TRY IT: Reproduce without any pictures the lines from the one that contains "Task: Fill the" through the end of the records, exactly as written.

RECORDS FOR THIS TASK:
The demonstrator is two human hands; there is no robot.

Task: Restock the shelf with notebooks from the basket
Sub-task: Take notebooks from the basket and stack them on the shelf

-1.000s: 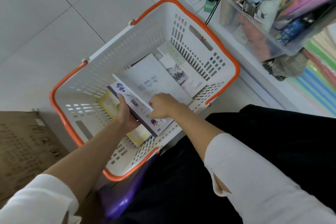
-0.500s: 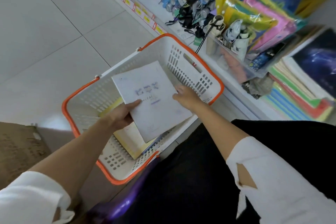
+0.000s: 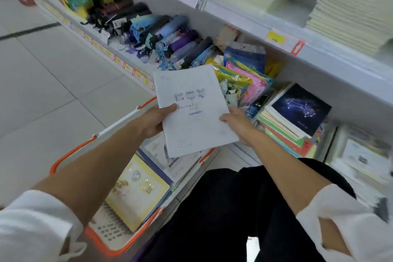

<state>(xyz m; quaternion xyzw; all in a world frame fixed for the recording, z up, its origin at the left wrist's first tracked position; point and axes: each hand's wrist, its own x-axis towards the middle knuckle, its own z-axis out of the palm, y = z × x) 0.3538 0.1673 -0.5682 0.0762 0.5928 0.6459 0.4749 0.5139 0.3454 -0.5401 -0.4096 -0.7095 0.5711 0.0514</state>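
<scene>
I hold a white notebook [image 3: 194, 110] with pale blue lettering up above the basket, cover facing me. My left hand [image 3: 154, 120] grips its left edge, thumb on the cover. My right hand [image 3: 236, 123] grips its lower right edge. Below it the white basket with orange rim [image 3: 72, 152] stands on the floor, holding a yellow spiral notebook [image 3: 136, 191] and other notebooks. On the low shelf to the right lies a notebook stack [image 3: 285, 134] topped by a dark blue constellation cover [image 3: 301, 108].
Folded umbrellas [image 3: 161, 38] and colourful plastic pouches [image 3: 244, 76] fill the low shelf to the left of the stack. The upper shelf [image 3: 319, 49] carries cream paper stacks. Grey tiled floor [image 3: 53, 83] lies to the left. My knees in black cloth are below.
Both hands have lifted the white notebook out of the basket and up toward the shelf. My view has swung up and right from the basket to the shelves.
</scene>
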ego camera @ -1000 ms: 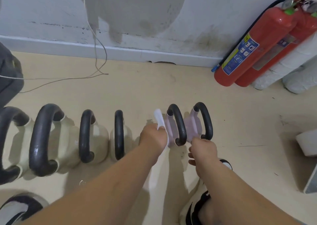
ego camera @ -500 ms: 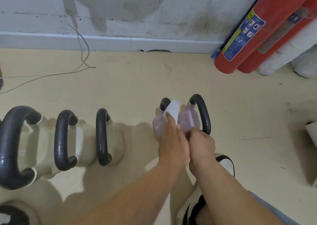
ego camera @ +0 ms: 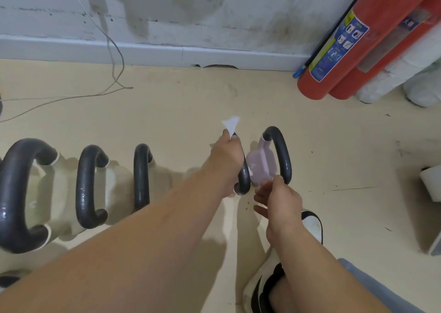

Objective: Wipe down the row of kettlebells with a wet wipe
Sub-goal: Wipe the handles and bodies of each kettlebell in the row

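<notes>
A row of kettlebells runs across the floor. Three cream ones (ego camera: 59, 188) with thick black handles stand at the left. Two small lilac kettlebells (ego camera: 262, 167) with black handles sit at the right end. My left hand (ego camera: 225, 160) holds the white wet wipe (ego camera: 231, 124) against the far end of the nearer lilac bell's handle (ego camera: 244, 179), and a corner of the wipe sticks up. My right hand (ego camera: 279, 198) touches the near base of the rightmost handle (ego camera: 282, 155) with its fingertips, the fingers loosely spread.
Two red fire extinguishers (ego camera: 353, 47) lean against the wall at the upper right, beside white rolls (ego camera: 393, 74). A thin wire (ego camera: 114, 74) trails over the floor at the upper left. My shoe (ego camera: 269, 281) is at the bottom. A white object (ego camera: 432, 181) sits at the right edge.
My left hand has slid the wipe up along the lilac bell's handle to its far end. My right hand has drawn back slightly towards the base of the rightmost handle.
</notes>
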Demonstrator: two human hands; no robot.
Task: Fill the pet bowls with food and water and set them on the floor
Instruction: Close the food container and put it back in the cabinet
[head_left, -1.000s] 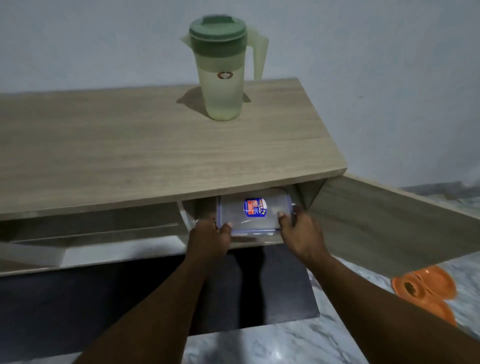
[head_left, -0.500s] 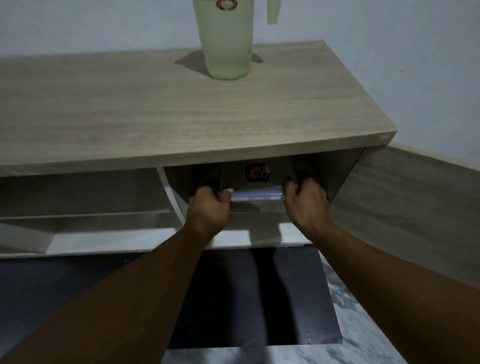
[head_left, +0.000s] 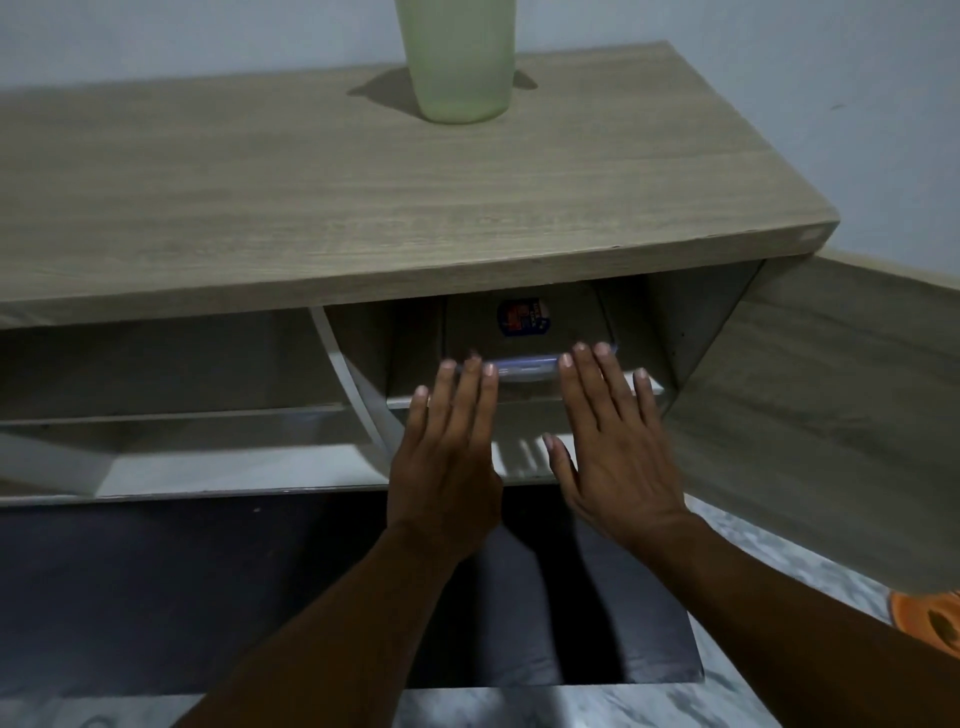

RESPONSE FOR THIS EXERCISE:
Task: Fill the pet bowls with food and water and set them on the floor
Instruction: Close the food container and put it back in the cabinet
[head_left, -1.000s] 
[head_left, -0.500s] 
[head_left, +0.000s] 

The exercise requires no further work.